Economic Warfare Update (Pipeline and Tanker Edition)

  • Global economic warfare: U.S. retreats and advances
  • China sources Iranian oil (Team Biden gets tough)
  • Union Pacific’s supply-chain snags
  • Tax cuts no one saw coming
  • Bank CEO gets a “special” bonus (Seriously?)
  • Summer camp for billionaires… Driving Miss Sandberg… And more!

The U.S. government is retreating on one front of global economic warfare… and advancing on another.

On the retreat side of the ledger, the Biden administration is formally giving up a years-long attempt to halt the Nord Stream 2 pipeline project carrying Russian natural gas under the Baltic Sea to Germany.

Biden, Trump, Obama — they all tried to stymie it, relying on several rationalizations…

  • The pipeline would make Germany “too dependent” on Russia for energy. (Why the Germans were incapable of making that judgment for themselves, no one said)
  • Nord Stream 2 would alter the balance of power on Russia’s doorstep: Right now, Russian gas has to pass through a pipeline in Ukraine — a U.S. client state since 2014 — before reaching the rest of Europe
  • Without Nord Stream 2, Germany would have to turn to American LNG — liquefied natural gas — to stay warm in the winter and wean its electric grid off coal and nuclear.

To try to get its way, Washington turned to the usual weapons waged in economic warfare — sanctions and threats to cut off access to the global dollar payments system.

In late 2019, we chronicled how the authors of a sanctions bill signed by Donald Trump — Sens. Ted Cruz (R-Texas) and Ron Johnson (R-Wisconsin) — sent a nastygram to Edward Heerema, CEO of the Swiss contractor Allseas, a multinational employing 4,000 people worldwide.

It was an ultimatum: Give up your work on the pipeline… or “risk putting your company out of business forever.” Those were the senators’ actual words.

Heerema withdrew from the project.

But at that point, only 200 miles of the total 1,500-mile pipeline had yet to be built. Other companies, mostly Russian, stepped into the breach.

Now, with the project all but done, Team Biden is throwing in the proverbial towel. As early as today, Washington and Berlin will announce a deal that tries to save face for Washington; Germany will shovel $175 million to Ukraine for various energy projects.

We saw the writing on the wall two months ago: Pressing ahead with sanctions would have alienated Germany — Europe’s most powerful nation-state — to a point where Germany might start seeking alternatives to the U.S. dollar as a reserve currency. A bridge too far.

But while Washington’s economic war planners are retreating from Russia, they’re advancing on Iran and China.

Team Biden is looking to impose sanctions targeting Iran’s oil sales to China. The thinking is that sanctions, or the threat of them, would be leverage to help revive the Iran nuclear deal negotiated under Barack Obama but abandoned by Donald Trump.

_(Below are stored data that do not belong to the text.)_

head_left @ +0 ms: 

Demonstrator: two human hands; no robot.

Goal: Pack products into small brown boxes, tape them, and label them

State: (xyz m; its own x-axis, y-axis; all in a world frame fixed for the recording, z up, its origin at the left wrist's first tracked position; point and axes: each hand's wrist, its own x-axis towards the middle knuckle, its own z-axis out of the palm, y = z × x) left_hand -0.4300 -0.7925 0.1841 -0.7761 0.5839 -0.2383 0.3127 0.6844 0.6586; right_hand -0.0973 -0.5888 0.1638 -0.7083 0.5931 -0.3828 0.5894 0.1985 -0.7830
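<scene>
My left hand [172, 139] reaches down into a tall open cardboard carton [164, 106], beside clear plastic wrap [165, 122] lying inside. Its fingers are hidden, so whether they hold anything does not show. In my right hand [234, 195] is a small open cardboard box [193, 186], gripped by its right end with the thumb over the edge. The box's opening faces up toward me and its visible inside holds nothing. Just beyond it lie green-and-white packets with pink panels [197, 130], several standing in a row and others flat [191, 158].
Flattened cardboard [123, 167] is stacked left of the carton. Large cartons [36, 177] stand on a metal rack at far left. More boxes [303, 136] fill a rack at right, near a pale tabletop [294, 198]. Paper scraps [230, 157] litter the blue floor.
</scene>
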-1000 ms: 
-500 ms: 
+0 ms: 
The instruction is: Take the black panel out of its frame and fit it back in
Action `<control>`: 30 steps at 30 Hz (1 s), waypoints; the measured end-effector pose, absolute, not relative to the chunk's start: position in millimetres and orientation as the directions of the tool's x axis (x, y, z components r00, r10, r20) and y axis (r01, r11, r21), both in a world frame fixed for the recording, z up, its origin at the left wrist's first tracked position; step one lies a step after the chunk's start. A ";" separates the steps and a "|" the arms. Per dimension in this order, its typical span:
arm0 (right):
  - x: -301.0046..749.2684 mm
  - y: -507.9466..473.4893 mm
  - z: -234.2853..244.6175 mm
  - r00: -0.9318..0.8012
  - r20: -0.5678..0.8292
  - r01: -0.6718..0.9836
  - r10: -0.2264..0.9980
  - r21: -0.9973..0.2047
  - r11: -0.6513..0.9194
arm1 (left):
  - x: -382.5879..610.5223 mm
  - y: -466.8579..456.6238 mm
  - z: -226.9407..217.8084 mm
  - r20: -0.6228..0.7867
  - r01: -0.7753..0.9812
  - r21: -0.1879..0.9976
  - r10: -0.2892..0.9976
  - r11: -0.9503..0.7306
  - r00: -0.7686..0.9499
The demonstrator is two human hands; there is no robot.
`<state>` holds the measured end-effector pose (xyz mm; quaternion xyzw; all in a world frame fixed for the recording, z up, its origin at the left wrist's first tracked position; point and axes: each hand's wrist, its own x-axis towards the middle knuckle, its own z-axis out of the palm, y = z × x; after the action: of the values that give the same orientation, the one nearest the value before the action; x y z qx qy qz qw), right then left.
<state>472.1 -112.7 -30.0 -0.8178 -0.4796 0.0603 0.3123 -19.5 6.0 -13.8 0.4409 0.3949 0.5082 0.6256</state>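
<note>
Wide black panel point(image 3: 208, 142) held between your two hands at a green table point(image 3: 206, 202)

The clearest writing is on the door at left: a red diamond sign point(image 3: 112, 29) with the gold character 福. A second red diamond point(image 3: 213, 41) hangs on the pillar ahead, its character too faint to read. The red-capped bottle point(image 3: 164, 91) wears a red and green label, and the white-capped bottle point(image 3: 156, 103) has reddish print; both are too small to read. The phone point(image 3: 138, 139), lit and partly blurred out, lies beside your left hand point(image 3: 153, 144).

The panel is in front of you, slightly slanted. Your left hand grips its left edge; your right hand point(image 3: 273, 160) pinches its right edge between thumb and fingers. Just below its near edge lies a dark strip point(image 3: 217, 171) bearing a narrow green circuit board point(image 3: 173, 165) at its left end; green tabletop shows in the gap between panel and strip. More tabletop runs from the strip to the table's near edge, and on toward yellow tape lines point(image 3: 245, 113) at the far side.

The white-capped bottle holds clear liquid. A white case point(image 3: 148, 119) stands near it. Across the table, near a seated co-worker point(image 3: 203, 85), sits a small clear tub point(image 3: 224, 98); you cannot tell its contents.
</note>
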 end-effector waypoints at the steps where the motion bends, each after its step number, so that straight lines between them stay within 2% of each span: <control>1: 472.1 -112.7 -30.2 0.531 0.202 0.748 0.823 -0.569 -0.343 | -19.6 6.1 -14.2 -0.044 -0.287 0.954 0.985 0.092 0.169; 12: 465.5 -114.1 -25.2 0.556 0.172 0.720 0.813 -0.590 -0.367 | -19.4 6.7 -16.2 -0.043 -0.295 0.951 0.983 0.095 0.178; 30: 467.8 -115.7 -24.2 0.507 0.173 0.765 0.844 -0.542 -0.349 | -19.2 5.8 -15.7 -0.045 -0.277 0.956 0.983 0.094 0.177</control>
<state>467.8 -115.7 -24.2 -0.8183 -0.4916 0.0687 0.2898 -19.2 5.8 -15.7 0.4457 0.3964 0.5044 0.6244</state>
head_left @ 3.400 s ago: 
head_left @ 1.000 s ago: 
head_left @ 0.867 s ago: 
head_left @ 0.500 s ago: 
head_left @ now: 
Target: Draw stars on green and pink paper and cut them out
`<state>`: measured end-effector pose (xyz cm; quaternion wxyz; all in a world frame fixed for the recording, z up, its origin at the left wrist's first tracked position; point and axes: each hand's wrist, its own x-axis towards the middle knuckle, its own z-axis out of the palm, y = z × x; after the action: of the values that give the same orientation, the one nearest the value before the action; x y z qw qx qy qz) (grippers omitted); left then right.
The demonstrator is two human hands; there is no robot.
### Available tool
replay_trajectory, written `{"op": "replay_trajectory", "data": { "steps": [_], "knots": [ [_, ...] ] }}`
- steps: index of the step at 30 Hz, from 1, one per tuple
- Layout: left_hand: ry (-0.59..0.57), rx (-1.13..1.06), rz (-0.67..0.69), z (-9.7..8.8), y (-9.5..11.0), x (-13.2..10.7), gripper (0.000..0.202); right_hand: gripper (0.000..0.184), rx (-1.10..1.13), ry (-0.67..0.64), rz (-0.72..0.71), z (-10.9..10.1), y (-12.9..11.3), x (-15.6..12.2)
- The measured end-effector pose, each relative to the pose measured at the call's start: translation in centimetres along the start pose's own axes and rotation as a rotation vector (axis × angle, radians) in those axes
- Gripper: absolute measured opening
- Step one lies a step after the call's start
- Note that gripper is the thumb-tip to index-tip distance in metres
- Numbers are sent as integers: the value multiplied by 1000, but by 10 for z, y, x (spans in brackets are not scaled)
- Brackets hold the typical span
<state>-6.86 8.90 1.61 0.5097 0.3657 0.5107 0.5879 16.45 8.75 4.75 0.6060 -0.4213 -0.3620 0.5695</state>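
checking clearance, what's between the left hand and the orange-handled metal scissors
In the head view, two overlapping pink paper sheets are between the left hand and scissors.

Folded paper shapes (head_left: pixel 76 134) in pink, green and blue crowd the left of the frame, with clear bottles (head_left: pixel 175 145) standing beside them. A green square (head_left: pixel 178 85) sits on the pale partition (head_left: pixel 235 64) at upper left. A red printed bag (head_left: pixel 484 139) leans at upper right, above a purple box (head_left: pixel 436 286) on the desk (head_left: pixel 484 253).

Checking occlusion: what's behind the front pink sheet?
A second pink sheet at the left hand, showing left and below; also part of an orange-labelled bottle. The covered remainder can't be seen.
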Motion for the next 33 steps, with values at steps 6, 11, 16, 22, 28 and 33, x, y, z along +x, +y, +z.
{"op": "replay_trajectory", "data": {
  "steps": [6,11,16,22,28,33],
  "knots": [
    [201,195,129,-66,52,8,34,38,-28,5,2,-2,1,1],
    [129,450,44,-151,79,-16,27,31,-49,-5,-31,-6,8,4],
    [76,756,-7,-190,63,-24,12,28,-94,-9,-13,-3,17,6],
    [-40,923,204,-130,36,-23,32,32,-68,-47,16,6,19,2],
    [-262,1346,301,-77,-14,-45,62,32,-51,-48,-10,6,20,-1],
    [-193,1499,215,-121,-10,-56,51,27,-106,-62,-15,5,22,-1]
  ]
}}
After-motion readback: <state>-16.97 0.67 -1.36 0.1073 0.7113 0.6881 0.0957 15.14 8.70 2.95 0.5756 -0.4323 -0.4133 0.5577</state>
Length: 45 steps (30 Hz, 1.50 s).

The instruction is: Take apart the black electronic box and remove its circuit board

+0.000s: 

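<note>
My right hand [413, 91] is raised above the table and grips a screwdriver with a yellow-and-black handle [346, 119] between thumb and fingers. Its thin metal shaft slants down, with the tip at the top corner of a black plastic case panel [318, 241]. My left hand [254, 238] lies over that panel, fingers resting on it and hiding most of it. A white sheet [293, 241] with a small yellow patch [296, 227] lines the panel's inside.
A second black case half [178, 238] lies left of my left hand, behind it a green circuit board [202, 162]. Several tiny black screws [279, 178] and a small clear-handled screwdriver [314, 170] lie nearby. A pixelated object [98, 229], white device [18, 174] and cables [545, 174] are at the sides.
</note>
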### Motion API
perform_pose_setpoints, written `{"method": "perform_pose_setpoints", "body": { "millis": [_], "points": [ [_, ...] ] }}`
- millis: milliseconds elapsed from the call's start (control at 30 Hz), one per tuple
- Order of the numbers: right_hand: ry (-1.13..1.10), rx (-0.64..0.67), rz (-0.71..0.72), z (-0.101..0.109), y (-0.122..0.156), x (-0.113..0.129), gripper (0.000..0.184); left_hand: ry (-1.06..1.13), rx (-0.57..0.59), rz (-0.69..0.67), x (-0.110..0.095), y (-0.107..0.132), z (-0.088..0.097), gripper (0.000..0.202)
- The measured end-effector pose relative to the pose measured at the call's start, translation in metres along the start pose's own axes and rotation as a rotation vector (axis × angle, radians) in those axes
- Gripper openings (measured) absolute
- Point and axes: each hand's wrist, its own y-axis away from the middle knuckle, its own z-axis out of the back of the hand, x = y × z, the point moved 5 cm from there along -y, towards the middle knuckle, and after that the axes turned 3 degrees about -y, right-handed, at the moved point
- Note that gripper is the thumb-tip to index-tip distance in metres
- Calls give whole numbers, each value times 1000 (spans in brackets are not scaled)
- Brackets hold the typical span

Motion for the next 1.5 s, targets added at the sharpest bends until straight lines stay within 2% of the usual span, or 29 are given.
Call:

Oil sales to China are a lifeline for Tehran. “There is not much left to sanction in Iran’s economy,” as an anonymous U.S. official explains it to The Wall Street Journal. “Iran’s oil sales to China is the prize.”

“The plan,” says the Journal, “would involve the aggressive enforcement of current sanctions already banning dealings with Iran’s oil and shipping industry through new designations or legal actions.”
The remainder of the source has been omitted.